Monica Ong’s Silent Anatomies, winner of the 2014 Kore First Book Prize, is an exciting foray into archival memory and translation. Ong, a poet and artist, uses image and text in innovative collaboration in a book that illuminates experiences of gender, migration, and language in consistently surprising forms.
One of the most striking features of this work is Ong’s use of digitally collaged images, in which text is superimposed over ultrasound scans shaped like China or lungs labeled with lyric phrases. Many of the images are drawn from John P. Deaver’s 1899 text Surgical Anatomies, which gives Ong’s work a grounding in medical metaphor and the geometries of the human body; in poems that speak in the tradition of experimental poets like Susan Howe, image plays a significant role in shaping and responding to language. For instance, a set of antique medicine bottles, labeled by Ong on archival paper and beautifully photographed by Steffen Allen, serve as spectacular re-envisionings of how text and object interact.

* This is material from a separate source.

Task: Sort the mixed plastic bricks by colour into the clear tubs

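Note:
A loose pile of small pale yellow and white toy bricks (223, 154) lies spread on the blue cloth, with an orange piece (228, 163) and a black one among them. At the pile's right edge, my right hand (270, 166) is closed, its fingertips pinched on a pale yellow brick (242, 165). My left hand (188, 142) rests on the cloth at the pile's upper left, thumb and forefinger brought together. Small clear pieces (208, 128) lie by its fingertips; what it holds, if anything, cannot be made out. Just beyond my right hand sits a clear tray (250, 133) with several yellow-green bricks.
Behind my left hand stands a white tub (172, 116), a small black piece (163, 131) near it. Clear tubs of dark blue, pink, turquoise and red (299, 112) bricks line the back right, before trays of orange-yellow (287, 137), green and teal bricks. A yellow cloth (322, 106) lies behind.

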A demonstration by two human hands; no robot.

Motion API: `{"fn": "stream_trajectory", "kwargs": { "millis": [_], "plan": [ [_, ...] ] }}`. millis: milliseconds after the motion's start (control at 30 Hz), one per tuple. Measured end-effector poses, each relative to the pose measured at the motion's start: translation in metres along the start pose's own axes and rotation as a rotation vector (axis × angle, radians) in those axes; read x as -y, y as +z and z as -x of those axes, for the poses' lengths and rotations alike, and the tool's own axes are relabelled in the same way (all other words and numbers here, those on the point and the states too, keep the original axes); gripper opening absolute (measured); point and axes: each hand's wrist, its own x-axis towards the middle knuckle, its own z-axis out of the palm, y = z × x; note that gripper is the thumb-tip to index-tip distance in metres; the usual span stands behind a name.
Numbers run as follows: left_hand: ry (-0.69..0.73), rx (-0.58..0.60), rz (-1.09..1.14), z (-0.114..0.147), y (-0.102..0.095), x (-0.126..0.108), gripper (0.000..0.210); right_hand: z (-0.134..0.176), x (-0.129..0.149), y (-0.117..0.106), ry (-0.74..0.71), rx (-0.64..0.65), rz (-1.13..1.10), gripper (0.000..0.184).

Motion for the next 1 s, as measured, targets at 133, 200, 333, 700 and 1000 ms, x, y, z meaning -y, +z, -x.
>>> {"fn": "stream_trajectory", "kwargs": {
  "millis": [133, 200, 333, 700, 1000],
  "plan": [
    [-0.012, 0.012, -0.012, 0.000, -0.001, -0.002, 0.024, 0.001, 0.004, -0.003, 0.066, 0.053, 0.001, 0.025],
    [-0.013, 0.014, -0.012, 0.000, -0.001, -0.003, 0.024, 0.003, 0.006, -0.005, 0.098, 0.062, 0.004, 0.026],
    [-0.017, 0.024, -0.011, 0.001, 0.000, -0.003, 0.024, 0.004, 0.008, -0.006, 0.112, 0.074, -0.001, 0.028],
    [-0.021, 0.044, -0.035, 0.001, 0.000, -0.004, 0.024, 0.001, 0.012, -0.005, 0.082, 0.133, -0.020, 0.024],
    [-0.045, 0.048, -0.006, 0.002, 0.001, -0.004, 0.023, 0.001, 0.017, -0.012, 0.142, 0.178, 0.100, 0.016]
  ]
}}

Ong’s writing is guided by an engaging sense of irony that consistently draws together myth, translation, and inquiry. At the poems’ foundations are family stories and pictures, in many ways as significant as the text in their representations of “perfection” and transgression. Ong’s language has a remarkable power to use definitions and translation to resist both. For example, the medicine bottles, in a stunning sequence, advertise “Ancient Chinese Secrets”—tongue-in-cheek criticisms of gender bias, racism, and xenophobia. For gender, Ong offers “Perfect Baby Formula” that has the impact of “gender correction;” a tooth-whitening solution “noticeably whitens speech.” Even the transmission of family narrative is complicated by the language itself, by generational differences, and by memory: “There are no fireworks when girls are born. My mother is translating her mother.” At times, Ong acknowledges the untranslatability of history, tracing the poems’ English with Hokkien, Spanish, and Tagalog.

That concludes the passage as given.